_What is expected_
Beginning with the first line of the entries below, quote each line until you reach and include the line with "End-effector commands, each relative".

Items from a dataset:
BEGIN

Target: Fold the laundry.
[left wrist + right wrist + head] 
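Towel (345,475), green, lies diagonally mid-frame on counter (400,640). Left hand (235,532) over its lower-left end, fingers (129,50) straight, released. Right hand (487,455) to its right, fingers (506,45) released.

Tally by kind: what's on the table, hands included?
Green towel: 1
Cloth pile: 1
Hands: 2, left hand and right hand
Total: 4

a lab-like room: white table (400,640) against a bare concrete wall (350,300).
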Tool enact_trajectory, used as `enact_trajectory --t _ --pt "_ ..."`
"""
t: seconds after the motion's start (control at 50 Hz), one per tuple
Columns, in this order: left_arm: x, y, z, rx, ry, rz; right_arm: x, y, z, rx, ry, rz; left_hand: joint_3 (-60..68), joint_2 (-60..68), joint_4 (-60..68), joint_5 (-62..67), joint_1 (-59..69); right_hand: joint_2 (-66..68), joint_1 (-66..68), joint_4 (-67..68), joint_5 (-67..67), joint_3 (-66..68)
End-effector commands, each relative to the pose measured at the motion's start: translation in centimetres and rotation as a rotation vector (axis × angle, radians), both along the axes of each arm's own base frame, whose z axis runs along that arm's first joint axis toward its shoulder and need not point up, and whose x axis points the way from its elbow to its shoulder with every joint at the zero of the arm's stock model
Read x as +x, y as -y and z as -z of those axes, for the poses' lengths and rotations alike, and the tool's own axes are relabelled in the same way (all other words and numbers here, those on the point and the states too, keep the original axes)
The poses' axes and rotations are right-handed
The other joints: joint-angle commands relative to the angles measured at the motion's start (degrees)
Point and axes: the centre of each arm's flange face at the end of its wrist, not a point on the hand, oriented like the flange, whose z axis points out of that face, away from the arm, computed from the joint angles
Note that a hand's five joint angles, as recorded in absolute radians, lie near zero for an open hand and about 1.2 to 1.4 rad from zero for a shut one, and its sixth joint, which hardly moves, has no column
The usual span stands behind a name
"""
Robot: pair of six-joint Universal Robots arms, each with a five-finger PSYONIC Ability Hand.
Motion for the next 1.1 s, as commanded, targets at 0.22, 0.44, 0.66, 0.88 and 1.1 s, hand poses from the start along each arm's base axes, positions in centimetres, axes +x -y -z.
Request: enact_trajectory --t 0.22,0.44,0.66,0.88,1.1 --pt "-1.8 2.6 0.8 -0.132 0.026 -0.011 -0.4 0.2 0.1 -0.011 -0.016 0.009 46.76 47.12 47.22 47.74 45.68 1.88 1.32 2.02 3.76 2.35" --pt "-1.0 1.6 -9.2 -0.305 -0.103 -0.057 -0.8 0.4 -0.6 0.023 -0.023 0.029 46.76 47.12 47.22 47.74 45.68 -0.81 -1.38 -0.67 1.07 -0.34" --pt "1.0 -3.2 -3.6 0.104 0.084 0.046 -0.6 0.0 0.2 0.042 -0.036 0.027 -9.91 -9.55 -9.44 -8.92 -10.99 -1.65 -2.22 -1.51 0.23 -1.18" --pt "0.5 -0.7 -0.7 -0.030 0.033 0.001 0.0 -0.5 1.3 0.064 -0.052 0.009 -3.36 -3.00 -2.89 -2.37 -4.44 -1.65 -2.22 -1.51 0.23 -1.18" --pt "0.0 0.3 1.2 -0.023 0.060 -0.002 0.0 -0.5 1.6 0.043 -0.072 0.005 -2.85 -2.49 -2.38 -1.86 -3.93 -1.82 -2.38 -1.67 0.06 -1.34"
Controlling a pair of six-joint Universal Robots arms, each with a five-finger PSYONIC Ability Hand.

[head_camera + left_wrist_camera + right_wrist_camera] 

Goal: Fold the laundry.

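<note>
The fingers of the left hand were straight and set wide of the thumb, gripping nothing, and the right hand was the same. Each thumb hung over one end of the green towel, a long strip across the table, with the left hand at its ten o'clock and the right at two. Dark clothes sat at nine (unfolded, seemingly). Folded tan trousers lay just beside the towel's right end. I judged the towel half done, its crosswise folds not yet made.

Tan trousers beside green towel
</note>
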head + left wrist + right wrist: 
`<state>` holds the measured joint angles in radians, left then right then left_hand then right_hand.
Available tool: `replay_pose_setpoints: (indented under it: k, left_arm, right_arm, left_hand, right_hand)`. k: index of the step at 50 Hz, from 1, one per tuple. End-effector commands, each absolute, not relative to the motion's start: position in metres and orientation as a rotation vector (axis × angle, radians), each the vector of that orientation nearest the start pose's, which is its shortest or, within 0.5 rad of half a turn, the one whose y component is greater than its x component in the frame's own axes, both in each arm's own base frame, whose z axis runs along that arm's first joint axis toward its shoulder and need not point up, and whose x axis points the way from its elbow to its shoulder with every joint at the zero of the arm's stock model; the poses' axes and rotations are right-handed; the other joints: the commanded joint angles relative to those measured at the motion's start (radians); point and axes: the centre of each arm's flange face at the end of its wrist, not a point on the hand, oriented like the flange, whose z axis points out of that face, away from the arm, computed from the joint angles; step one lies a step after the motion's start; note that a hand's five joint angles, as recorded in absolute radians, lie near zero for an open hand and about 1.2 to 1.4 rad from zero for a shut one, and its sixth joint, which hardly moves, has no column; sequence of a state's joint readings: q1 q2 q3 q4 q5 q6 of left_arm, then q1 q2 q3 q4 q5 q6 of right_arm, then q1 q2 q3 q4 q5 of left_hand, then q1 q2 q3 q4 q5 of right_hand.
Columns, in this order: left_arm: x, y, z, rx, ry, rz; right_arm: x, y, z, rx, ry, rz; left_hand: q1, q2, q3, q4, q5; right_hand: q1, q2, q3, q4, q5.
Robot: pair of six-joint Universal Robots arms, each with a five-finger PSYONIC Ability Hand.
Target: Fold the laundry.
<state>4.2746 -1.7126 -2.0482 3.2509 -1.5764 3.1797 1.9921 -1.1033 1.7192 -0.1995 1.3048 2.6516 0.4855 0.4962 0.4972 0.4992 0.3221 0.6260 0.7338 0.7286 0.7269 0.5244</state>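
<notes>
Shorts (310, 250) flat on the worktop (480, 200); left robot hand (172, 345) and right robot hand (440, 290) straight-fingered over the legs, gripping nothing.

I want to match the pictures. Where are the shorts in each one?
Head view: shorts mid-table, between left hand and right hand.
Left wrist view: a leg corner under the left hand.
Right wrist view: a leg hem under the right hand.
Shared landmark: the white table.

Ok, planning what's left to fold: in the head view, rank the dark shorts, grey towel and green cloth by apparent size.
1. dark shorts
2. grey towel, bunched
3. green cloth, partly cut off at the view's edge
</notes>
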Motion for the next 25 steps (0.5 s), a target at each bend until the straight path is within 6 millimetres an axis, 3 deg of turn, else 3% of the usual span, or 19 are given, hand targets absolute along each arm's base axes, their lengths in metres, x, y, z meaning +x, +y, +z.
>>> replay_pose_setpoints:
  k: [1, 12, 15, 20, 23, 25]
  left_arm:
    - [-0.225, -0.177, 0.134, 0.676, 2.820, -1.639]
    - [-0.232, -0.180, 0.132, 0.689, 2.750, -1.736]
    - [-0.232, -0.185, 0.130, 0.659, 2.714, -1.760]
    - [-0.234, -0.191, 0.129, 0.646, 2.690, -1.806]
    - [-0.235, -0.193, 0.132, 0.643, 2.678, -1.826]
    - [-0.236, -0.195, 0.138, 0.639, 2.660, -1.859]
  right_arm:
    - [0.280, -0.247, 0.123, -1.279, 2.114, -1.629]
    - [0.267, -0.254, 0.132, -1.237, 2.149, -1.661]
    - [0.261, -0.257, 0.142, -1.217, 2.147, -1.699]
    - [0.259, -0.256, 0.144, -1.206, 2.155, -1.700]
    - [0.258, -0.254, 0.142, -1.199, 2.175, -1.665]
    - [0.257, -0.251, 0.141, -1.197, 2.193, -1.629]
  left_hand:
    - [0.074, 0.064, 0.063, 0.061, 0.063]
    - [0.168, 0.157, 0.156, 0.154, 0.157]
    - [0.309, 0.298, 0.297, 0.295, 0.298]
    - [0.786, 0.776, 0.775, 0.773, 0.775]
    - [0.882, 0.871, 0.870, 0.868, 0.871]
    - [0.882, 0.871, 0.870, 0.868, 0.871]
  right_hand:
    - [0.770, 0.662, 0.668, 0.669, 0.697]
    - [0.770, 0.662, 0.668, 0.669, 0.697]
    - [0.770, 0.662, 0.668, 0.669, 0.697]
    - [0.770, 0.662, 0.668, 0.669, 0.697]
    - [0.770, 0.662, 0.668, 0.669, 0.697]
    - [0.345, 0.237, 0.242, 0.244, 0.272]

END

_Task response_
Target: Fold the laundry.
[left wrist + right wrist + head] 
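Towel (345,475), green, lies diagonally mid-frame on counter (400,640). Left hand (235,532) over its lower-left end, fingers (129,50) straight, released. Right hand (487,455) to its right, fingers (506,45) released.

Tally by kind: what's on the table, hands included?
Green towel: 1
Cloth pile: 1
Hands: 2, left hand and right hand
Total: 4

a lab-like room: white table (400,640) against a bare concrete wall (350,300).
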Tool enact_trajectory, used as `enact_trajectory --t _ --pt "_ ..."`
"""
t: seconds after the motion's start (control at 50 Hz), one per tuple
Columns, in this order: left_arm: x, y, z, rx, ry, rz; right_arm: x, y, z, rx, ry, rz; left_hand: joint_3 (-60..68), joint_2 (-60..68), joint_4 (-60..68), joint_5 (-62..67), joint_1 (-59..69); right_hand: joint_2 (-66..68), joint_1 (-66..68), joint_4 (-67..68), joint_5 (-67..67), joint_3 (-66..68)
End-effector commands, each relative to the pose measured at the motion's start: translation in centimetres and rotation as a rotation vector (axis × angle, radians), both along the axes of each arm's own base frame, whose z axis runs along that arm's first joint axis toward its shoulder and need not point up, and whose x axis points the way from its elbow to its shoulder with every joint at the zero of the arm's stock model

The requested output is now complete.